■ Aim of the exercise ■
Show all lines below holding the string "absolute".

(Records from a dataset)
====================

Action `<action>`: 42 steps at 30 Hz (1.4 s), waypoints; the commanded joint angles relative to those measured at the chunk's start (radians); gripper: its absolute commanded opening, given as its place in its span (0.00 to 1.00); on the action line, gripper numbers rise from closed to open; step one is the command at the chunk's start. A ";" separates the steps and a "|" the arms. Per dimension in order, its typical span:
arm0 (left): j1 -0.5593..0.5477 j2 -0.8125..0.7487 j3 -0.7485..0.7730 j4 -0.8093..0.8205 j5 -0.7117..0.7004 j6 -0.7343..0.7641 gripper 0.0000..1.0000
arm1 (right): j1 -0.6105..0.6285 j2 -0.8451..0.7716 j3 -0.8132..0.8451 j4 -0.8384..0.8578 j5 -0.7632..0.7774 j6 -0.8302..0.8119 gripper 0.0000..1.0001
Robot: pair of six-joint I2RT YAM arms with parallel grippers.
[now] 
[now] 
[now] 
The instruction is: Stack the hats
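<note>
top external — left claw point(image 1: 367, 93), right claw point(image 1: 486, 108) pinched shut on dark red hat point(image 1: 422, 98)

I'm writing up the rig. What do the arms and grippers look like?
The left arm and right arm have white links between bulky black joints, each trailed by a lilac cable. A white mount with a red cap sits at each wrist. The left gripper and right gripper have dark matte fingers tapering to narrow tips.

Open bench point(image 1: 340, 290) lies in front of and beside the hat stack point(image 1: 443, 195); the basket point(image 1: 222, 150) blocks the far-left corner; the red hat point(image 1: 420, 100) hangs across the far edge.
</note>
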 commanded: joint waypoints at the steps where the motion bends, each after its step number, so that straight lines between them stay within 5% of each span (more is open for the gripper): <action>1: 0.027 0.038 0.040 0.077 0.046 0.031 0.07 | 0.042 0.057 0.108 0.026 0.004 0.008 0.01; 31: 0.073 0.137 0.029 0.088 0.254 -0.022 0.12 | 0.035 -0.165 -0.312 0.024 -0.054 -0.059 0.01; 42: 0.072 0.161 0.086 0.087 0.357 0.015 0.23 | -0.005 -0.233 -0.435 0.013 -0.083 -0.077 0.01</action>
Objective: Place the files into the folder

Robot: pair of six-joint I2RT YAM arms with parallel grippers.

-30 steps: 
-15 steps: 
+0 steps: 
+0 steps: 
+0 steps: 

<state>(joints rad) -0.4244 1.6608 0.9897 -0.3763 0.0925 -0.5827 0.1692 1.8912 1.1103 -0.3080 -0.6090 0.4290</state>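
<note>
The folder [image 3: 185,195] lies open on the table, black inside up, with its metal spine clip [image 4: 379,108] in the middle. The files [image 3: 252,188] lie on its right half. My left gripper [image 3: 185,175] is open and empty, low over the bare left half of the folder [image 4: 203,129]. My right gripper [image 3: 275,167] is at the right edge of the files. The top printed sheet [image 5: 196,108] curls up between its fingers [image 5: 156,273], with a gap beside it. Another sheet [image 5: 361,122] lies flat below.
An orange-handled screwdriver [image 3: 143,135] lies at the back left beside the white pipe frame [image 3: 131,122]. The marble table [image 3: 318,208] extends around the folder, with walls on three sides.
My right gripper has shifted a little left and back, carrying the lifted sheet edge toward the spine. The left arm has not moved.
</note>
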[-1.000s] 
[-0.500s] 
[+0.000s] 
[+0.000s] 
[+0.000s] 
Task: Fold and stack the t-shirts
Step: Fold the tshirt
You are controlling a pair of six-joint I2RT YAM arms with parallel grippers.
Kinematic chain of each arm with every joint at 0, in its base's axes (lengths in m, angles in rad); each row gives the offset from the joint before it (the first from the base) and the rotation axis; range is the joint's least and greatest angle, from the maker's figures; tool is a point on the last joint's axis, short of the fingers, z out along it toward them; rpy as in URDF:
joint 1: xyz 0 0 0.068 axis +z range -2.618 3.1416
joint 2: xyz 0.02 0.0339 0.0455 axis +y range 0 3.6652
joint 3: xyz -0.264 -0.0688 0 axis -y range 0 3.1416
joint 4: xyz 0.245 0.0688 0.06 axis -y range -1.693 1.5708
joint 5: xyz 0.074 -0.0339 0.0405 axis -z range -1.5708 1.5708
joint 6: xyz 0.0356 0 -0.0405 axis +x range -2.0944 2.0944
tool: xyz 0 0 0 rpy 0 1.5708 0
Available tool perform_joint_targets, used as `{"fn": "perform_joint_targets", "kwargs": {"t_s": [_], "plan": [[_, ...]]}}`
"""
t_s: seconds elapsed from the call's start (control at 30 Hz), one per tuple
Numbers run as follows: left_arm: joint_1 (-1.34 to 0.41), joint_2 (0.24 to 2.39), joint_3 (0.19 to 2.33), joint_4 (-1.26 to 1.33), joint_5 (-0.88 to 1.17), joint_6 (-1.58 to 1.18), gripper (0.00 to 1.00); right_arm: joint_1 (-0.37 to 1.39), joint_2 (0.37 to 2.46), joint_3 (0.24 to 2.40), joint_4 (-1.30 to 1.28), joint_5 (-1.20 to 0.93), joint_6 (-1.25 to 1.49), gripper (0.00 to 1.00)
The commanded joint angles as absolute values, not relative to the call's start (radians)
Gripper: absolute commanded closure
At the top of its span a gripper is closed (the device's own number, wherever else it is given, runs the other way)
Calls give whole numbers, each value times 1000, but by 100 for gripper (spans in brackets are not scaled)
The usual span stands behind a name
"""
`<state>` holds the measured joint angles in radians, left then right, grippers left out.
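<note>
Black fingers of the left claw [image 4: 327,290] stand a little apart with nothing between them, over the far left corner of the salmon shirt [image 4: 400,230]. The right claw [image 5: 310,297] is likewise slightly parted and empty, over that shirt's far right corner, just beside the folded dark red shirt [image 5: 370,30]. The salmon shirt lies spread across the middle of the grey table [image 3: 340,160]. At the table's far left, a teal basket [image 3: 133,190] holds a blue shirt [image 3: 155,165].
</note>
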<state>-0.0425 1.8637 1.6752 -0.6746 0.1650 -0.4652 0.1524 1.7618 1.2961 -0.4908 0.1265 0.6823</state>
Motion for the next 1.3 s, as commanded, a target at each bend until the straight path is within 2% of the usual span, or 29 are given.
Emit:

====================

■ Output below ■
Action `<action>`: 42 steps at 30 Hz (1.4 s), waypoints; the commanded joint angles relative to those measured at the chunk's start (radians); gripper: its absolute commanded opening, given as its place in its span (0.00 to 1.00); on the action line, gripper numbers rise from closed to open; step one is the command at the chunk's start. A ";" separates the steps and a "|" the arms. Per dimension in order, its typical span:
The commanded joint angles as absolute values, not relative to the call's start (radians)
Gripper: absolute commanded closure

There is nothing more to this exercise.